Die Krimmler Wasserfälle und ihre Entstehung

Das Wasser der Krimmler Ache stürzt in drei Stufen mit einer jeweiligen Höhe von 145 Meter, 100 Meter und 140 Meter in den Pinzgau hinab. Mit der Aufwölbung der zentralen Alpenteile vor etwa 30 Millionen Jahren blieb das obere Salzachtal zurück. Dieser Höhenunterschied erhöhte sich noch während der Eiszeit. Denn der mächtige Eisstrom schürfte die Täler der Alpen weiter aus. Die die Wasserfälle konnten sich an dieser Stelle erhalten, weil in diesem Gebiet besonders hartes Gestein zu Tage tritt.

Die Krimmler Ache ist ein Gletscherbach. 12 Prozent seines Einzugsgebiets von 110 Quadratkilometern sind vergletschert. Die Folge ist eine stark wechselnde Wasserführung während des Tages- und Jahresverlaufs. Das Tagesmaximum des Abflusses tritt zwischen 21 und 24 Uhr auf. Denn das Schmelzwasser des Gletschers braucht für die 18 Kilometer vom Gletschertor bis zu den Fällen 9 bis 12 Stunden.

Der Wasserfallweg an den Krimmler Wasserfällen Wasserfall

Im 19. Jahrhundert setzte der Tourismus in die Alpen ein. Ignaz von Kürsinger, der damalige Pfleger von Mittersill, ließ um 1835 einen Weg bis zum oberen Ende des unteren Wasserfalls anlegen. 1879 baute die Sektion Pinzgau des Deutschen und Österreichischen Alpenvereins den Krimmler Tauernweg zu einem Aussichtsweg aus.

Der heutige gebührenpflichtige Weg zu den Wasserfällen wurde 1901 von der Sektion Warnsdorf erbaut. Denn nach der 1897 erfolgten Betriebsaufnahme der Pinzgauer Lokalbahn von Zell am See nach Krimml schoss der Andrang der Besucher in die Höhe. Dieser Weg beginnt bei dem neuen Wasserfallzentrum mit seinem Erlebnisangebot rund ums Thema Wasser. Auf einer Ausstellungsfläche von über 460 Quadratmetern gibt es ein Wasserfallzentrum mit Aquaszenarium, Aussichtsterrasse, die WasserWunderBar samt Shop, die Ausstellung "Haus des Wassers" sowie die WasserWunderWerke im Außenbereich. Nach rund 10Minuten wird der Fuß des Wasserfalls erreicht. Dann verläuft der Weg nahe am Wasserfall entlang und windet sich in engen und steilen Serpentinen hoch. Mehreren Aussichtskanzeln bieten einmalige Ausblicke auf die Wasserfälle.

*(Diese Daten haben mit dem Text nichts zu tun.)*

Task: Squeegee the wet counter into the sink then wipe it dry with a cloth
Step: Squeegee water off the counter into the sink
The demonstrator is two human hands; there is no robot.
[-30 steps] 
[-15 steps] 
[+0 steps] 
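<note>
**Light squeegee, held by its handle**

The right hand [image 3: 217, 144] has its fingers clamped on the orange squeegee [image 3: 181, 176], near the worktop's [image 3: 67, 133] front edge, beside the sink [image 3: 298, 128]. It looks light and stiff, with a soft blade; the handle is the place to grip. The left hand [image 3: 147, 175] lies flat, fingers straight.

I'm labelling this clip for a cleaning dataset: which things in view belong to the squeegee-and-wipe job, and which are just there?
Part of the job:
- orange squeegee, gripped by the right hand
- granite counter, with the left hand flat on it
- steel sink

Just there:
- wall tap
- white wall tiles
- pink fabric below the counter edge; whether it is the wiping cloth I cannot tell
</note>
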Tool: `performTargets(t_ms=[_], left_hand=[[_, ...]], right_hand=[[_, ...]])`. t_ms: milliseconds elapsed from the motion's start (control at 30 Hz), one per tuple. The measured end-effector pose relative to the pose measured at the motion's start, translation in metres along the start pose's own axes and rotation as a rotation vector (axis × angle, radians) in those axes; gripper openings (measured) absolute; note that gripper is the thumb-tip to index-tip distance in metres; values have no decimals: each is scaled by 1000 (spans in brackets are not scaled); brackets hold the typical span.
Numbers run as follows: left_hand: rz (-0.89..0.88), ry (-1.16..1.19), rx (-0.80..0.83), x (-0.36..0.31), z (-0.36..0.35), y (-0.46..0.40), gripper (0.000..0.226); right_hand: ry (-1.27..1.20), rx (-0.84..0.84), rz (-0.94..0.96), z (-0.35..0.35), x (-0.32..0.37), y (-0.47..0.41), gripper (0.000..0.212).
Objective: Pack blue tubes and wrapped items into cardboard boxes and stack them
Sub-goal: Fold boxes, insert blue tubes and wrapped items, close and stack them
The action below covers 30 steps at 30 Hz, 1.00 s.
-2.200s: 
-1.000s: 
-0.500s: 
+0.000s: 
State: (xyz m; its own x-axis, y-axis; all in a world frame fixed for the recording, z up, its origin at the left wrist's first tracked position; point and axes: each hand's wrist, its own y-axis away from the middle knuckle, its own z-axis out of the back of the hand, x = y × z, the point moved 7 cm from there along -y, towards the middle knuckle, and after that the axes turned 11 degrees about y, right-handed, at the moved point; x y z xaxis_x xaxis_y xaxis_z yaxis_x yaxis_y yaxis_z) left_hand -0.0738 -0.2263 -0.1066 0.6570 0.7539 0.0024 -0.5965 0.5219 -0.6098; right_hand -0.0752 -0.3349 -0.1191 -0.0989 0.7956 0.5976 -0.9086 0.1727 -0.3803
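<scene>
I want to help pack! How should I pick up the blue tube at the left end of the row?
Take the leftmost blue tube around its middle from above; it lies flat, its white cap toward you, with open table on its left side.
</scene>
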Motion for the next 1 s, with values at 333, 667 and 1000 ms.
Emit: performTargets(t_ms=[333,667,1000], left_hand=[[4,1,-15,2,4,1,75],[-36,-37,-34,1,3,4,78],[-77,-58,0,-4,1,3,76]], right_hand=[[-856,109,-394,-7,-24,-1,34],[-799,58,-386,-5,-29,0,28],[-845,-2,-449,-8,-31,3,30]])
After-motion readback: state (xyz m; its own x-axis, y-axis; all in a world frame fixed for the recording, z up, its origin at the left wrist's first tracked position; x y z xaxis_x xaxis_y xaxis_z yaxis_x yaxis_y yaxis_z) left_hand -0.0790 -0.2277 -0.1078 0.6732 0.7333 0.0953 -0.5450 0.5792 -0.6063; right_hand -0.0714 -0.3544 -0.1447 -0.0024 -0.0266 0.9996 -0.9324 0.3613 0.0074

Blck von der Gerlosstraße auf die Krimmler Wasserfälle (Bild: haros)

Wanderung durch das Krimmler Achental

Gut eine Stunde ist für den Aufstieg entlang der Wasserfälle einzuplanen. Denn der setzt schon eine gewisse Kondition voraus. Von hier kann die Wanderung durch das Krimmler Achental fortgesetzt werden. Von hier sind es rund zwei Stunden bis zum Krimmler Tauernhaus auf 1.631 Meter. Weiter durch das Achental geht es in rund drei Stunden zur Warnsdorfer Hütte auf 2.336 Meter. Ein Weg durch das Rainbachtal führt nach drei Stunden auf die Richterhütte in der Höhe von 2.374 Meter.

Gerlos Alpenstraße

Die Gerlos Alpenstraße führt von Krimml über den Gerlospass nach Zell am Ziller im Zillertal.